Product Code: WARPLP287X
Artist: Kelela
Origin: UK, Europe & US
Label: Warp Records (2017)
Format: 2 X LP
Availability: Enquire Now
Condition:
Cover: M
Record: M
Genre: Electronic , Funk , Soul N

Take Me Apart

Brand new sealed double album deluxe edition in transparent vinyl fold out poster and lyric booklet.

elela is an intellectual in search of the body high. During the bountiful era of her early 30s, she has become exceptionally aware of the way club tracks work best when tuned to the head and the heart. Her 2013 mixtape, Cut 4 Me, remains a hallmark of the genre, a moment when the next-level producers of Night Slugs and Fade to Mind found a unified center within Kelela’s sinewy vocals. On 2015’s Hallucinogen EP, she further proved herself as an extraordinary ear and songwriter, guiding her producer-collaborators to push further into uncharted, futuristic territory. And on Take Me Apart, her first studio album, she takes the cerebral, corporeal world she’s built into the domain where it can historically live best: a new, outré, rhythmic pop galaxy that honors but outpaces its peers.

Take Me Apart is a document of the emotional mechanics of a break-up and the freeing nature of new love. Kelela luxuriates in this radical openness between the two. On the title track, a sex jam produced by Al Shux and Jam City that hovers in the silky realm between drum ’n’ bass and rhythm & quad. Kelela demands a partner explore her entirely before getting all mushy about it—“Don’t say you’re in love, baby,” she coos, “until you learn to take me apart.” She advocates the exploration of her bod in the context of practicality—the need to unite the purely physical with one’s own damn brain.
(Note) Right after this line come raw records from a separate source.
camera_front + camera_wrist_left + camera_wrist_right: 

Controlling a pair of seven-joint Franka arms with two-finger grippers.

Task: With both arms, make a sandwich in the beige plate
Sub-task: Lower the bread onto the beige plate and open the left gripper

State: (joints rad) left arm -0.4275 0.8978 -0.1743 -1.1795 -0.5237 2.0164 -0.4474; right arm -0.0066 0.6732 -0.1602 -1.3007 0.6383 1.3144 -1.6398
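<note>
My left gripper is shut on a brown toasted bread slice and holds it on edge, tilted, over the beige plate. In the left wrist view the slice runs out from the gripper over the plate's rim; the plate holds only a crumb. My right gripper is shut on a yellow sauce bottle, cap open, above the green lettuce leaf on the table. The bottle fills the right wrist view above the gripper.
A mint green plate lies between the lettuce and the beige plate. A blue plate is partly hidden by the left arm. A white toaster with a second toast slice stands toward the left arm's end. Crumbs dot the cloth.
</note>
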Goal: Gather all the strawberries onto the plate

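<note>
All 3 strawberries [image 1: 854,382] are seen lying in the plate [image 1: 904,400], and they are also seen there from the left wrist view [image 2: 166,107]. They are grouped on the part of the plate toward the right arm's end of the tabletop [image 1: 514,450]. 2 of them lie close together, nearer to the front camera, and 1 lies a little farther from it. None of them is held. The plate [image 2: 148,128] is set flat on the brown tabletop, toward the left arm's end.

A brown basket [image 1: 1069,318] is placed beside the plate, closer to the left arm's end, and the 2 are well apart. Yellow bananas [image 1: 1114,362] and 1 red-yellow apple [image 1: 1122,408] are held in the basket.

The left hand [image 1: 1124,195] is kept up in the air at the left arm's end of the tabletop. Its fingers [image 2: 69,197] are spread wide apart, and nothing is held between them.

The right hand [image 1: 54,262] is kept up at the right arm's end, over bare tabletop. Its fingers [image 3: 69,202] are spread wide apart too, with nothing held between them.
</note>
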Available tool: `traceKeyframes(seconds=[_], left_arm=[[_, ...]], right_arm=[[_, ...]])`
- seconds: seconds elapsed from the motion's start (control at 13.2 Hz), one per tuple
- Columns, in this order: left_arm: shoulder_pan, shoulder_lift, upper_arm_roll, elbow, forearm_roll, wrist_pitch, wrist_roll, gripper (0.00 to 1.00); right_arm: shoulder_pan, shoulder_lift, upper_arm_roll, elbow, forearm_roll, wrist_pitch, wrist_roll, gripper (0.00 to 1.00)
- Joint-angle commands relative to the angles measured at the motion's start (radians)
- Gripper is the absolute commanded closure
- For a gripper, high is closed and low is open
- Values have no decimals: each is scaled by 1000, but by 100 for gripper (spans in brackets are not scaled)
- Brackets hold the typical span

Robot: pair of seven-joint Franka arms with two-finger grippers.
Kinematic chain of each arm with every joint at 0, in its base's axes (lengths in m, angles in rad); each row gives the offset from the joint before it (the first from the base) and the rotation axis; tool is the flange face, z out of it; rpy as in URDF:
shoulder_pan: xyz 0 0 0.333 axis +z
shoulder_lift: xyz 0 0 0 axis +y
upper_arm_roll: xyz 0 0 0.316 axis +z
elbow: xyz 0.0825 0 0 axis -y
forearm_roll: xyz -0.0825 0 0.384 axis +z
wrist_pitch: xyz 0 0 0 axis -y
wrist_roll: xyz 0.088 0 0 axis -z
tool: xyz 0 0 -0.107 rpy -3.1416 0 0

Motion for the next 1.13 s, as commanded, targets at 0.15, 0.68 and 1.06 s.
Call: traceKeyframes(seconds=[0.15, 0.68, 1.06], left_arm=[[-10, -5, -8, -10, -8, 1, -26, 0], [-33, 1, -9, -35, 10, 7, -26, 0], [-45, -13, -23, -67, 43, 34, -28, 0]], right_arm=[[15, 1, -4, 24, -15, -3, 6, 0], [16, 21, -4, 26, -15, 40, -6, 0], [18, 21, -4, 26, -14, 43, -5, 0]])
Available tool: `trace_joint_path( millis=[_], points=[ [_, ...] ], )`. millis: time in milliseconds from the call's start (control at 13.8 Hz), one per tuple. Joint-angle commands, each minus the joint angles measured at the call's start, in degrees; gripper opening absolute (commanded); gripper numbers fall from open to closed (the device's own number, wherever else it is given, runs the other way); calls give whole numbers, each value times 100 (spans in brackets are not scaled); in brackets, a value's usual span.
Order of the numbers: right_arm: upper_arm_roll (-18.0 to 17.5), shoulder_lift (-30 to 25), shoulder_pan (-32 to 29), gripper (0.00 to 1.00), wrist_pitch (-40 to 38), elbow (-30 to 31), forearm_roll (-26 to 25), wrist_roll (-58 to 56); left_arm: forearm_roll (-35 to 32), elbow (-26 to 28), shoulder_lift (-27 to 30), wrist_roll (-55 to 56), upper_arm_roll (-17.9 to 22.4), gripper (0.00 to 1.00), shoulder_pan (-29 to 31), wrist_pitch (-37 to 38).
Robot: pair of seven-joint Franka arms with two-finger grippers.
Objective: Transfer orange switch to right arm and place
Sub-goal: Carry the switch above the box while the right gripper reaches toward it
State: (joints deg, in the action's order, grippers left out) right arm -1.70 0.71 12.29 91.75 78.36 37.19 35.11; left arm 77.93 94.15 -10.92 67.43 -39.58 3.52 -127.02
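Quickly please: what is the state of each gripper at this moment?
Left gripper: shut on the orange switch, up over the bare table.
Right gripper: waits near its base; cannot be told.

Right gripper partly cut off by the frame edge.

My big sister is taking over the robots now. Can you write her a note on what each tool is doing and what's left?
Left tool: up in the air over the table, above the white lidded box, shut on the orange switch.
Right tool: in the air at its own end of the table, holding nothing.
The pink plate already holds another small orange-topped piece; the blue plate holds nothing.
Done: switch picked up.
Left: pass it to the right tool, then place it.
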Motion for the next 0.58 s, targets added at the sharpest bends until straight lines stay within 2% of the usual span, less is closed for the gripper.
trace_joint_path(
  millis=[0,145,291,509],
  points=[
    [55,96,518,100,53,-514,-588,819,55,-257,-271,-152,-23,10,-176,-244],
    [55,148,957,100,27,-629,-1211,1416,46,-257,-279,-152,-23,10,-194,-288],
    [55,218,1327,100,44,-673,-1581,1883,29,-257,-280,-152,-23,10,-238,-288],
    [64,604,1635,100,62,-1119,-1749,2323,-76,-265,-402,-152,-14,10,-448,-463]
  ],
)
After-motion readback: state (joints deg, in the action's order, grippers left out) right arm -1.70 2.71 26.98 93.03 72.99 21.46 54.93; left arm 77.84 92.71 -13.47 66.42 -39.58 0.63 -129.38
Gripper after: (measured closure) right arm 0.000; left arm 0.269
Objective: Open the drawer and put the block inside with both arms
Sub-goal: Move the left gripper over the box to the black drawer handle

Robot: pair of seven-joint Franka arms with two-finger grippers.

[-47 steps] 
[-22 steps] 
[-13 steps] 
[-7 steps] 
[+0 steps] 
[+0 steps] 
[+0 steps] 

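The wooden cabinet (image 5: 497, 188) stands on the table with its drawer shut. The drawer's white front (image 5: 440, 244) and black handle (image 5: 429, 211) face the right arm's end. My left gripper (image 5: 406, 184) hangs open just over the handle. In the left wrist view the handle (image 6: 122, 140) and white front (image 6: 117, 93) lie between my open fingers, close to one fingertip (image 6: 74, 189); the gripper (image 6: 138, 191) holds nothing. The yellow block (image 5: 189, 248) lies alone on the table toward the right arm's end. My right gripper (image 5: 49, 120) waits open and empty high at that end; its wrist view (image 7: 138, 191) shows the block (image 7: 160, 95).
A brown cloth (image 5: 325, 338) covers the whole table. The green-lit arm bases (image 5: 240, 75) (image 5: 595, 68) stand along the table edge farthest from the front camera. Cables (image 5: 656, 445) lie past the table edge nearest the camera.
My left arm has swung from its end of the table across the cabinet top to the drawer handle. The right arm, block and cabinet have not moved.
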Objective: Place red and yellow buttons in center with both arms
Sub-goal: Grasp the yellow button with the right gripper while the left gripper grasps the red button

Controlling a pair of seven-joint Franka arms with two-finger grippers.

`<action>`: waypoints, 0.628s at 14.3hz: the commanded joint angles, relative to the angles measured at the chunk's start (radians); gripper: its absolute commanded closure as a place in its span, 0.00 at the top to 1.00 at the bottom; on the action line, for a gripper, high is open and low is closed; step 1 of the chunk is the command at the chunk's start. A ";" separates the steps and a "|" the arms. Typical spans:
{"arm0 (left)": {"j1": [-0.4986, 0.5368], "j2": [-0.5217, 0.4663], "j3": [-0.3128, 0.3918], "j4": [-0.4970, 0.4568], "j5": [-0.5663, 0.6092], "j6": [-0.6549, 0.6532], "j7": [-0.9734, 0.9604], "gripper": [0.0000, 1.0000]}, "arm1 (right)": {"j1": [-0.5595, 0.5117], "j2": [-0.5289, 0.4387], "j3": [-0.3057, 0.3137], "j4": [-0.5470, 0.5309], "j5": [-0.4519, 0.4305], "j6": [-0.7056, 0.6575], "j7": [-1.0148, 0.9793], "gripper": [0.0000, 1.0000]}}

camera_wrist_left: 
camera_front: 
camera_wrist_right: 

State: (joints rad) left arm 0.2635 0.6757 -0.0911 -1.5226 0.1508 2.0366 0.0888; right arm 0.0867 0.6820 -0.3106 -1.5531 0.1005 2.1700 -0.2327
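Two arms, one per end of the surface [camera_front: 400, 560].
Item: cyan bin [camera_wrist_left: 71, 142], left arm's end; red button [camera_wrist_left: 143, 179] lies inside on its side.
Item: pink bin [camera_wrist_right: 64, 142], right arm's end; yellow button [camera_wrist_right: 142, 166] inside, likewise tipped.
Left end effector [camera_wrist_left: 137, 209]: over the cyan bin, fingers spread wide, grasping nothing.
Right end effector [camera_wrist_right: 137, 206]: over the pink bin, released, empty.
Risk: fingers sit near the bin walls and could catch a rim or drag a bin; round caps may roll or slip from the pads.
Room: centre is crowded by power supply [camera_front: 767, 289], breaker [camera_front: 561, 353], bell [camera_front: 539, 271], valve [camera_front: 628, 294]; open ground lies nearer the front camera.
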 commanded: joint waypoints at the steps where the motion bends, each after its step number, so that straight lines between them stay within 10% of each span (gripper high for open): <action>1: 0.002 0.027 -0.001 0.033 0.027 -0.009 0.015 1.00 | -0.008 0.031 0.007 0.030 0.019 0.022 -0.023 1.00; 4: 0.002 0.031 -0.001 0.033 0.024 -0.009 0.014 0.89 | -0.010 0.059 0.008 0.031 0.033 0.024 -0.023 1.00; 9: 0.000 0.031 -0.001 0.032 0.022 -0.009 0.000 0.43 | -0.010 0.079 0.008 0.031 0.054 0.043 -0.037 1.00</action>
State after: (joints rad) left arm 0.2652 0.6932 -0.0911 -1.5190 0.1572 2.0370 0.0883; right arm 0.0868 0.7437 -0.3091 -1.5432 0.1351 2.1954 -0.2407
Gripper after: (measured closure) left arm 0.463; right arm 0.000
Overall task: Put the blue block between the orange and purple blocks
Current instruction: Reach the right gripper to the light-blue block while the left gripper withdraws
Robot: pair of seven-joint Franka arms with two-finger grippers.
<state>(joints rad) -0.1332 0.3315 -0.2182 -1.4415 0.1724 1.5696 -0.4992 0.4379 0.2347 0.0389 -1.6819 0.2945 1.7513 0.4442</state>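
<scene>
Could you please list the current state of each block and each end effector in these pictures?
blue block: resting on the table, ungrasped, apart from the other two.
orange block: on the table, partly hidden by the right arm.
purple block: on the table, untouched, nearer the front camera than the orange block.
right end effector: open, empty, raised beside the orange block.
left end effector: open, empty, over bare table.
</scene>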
The song is as much a statement about her music as it is about lusty night sweats, a theme that underpins Take Me Apart with an earned confidence. Her voice is clearer than ever, and she’s mastered its lower reaches and its breathy, Janet-invoking croons; on “Blue Light,” another song in which she asserts her desire to put it down with a new lover, she explores her vocal range with awesome muscularity. “I’m on my way right now, promise I won’t be long,” she sings, “Baby, keep the blue light on.” A pulsing, grime-adjacent synth by Dubbel Dutch acts as her pep squad, and the whole affair ends up feeling appropriately backlit, a bit illicit, and totally determined.